When American bass player and vocalist Wayne Nelson joined the Australian band in 1980, it was in state of chaos; members were quitting and joining and fighting over which direction the band should take. Nevertheless, Nelson knew he was a part of something special and stuck it out with the band, which has racked up 13 Top 40 hits and sold more than 25 million records through the years.
Wayne took some time to talk to us about what keeps the Little River Band going after all these years and the lessons he’s learned during that time.
1. Vail Daily: You guys usually tour about 100 days out of the year. Have recent economic setbacks affected your schedule at all?
Wayne Nelson: You know, people say ‘Hey, come up to po’ dunk and put on this show and we can give you $2,000,” and it’s like I can’t even get there for that, let alone pay the band, pay the bills, etc. etc. I’ve been saying this for years: A lot of people think that music and art and newspapers, they just fall from the sky. There it is in my driveway, there it is on my computer, go make some more … but like I say, it does speak volumes for the live show and the staying power of the songs and the band. We’re only down say 20 percent from last year … and I’d say that we’re lucky that we’re only down 20 percent.
2. VD: Do you think that the live show is keeping acts like yours alive?
WN: Buying a CD and whatever is kind of a cold thing. If you’re really a music lover, you’re gonna find a way to get your music somehow. Some people are going, ‘hey honey, here they come and check out the memories we’ve got attached to the band.’ They’d rather come and see the live thing than hear another recorded version of those songs. Create a new memory if you will.
3. VD: Knowing that you have a built-in fan base many places that you tour, how do you reach out to newer, younger people who may not be familiar with your music?
WN: There is a following, you’re right. Let’s put it this way: The bank account is fuller in some markets than in others. But that’s just the nature of the game. Everybody has areas where they’re big and areas where they’re not as well known … We’ve done new material that we’re very proud of. We’ve lifted the hood, if you will, on the tunes ” if people want to listen to the greatest hits and listen to the way the song was recorded in 1977, God bless ya. Get your 8-track out and crank it up. There’s people that weren’t even born until the ’80s. We’re not gonna turn them on with old sounds and old arrangements so we’ve turned the live show into more of a live event with some surprises.
4. VD: What’s been one of the biggest changes in the band’s music in the past couple of years?
WN: You know what, I don’t think there’s a change in the approach to the music.
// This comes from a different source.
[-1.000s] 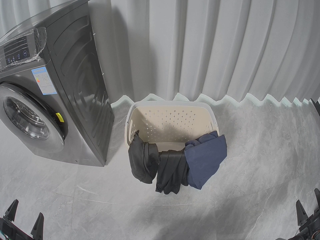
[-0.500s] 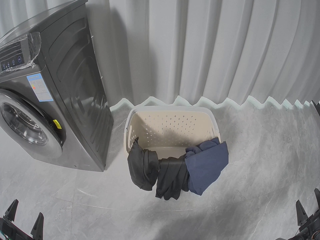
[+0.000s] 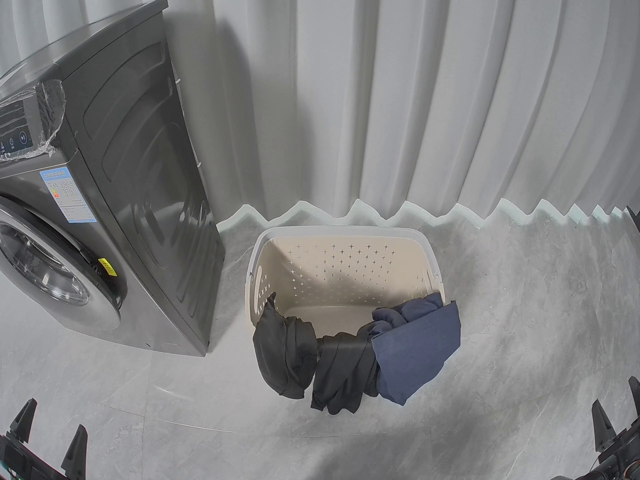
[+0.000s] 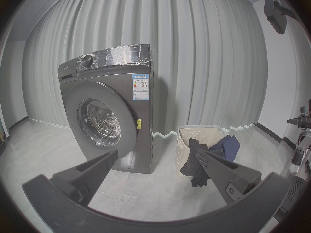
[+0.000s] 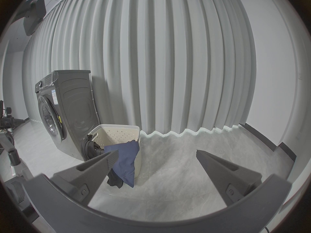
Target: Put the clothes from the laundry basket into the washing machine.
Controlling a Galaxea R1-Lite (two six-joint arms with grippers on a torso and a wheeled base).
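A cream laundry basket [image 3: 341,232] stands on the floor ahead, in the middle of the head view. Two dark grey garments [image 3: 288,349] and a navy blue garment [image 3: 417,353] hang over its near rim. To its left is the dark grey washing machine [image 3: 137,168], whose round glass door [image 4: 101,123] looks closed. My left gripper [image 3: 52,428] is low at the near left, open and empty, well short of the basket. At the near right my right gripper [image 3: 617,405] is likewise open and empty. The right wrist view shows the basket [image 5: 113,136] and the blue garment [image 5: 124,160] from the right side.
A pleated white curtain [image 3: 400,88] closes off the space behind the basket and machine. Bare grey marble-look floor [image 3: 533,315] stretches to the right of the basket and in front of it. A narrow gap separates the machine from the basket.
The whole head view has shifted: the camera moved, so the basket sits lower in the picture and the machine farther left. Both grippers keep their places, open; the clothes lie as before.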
The band was about life, I think that’s why people keep relating to it. We weren’t talking about cars or parking lots or whatever, we were talking about people’s lives … we’re still telling stories and I think that’s our approach.
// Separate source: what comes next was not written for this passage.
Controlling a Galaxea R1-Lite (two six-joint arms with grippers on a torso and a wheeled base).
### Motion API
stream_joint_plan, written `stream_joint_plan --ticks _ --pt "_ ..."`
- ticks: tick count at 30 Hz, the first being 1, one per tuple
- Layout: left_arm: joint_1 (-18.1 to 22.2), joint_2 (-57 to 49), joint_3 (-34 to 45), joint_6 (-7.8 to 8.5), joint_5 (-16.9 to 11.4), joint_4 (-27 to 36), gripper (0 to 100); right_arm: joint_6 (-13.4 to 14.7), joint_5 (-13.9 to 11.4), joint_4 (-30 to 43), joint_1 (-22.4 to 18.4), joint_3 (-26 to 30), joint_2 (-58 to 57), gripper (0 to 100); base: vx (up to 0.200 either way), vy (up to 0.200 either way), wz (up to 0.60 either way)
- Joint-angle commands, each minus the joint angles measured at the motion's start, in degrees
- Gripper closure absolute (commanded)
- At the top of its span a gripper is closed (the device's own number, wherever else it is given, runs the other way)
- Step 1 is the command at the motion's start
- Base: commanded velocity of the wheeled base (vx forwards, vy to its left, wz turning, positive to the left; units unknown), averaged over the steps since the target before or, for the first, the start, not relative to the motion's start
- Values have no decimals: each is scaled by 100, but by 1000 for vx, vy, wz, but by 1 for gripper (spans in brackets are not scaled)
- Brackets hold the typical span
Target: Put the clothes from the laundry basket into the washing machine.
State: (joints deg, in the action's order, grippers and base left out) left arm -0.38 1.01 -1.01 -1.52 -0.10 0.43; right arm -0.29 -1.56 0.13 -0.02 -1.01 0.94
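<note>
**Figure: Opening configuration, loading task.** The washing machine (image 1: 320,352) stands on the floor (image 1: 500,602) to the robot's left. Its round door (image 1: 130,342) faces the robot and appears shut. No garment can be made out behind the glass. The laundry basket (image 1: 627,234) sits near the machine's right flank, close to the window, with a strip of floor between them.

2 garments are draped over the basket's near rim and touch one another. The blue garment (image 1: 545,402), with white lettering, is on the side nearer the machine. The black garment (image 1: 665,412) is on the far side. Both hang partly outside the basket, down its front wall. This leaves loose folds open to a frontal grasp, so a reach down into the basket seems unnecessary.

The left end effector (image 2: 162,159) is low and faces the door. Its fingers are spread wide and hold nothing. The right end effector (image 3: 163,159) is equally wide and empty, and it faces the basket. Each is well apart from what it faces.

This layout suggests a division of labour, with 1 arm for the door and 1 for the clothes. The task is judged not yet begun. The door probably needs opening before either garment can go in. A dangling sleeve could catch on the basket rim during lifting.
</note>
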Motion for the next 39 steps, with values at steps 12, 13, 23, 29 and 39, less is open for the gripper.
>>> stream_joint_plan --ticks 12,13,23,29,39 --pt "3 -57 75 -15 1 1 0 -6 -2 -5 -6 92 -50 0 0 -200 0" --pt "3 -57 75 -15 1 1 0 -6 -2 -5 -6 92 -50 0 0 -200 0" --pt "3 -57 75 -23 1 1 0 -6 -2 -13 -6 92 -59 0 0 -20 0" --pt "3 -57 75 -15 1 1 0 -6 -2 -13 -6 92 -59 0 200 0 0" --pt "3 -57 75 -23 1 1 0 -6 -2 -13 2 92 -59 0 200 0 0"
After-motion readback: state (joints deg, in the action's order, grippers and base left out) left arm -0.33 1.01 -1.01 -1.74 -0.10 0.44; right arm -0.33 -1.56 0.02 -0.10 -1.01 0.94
5. VD: The thing I find most curious about the Little River Band is that none of the original members are in the band today, but it consistently does well on tours and album sales, how is that possible?
WN: It really is fascinating and from the inside of it ” I mean I’m as close to an original member as there is, I’ve been with them for 30 years. But you’re absolutely right, I’m not part of the original vocal blend. But people didn’t leave wholesale, they left one at a time and they started leaving in the first year that the band was together … the only thing I can say is that there’s staying power with the songs and we never let one person bring down the concept of the band.
6. VD: You joined the band five years after it started and immediately sang lead vocals on three of the band’s biggest hits of all time. How did that feel?
WN: I felt, and still do when I look back on it, very blessed to be in the right place at the right time, there’s no question. The very first time I ever sang lead on anything in a studio is ‘Night Owls’ and it becomes a top five … It was like ‘wow, this is beyond lucky and I’m not going to let this get away.’
7. VD: What’s the biggest lesson you’ve learned from your time with the band?
WN: Take nothing for granted. Don’t take one day for granted with anybody that you care about. You can say it when you’re younger, but you think you’re bullet proof and then something comes along and just knocks you to your knees.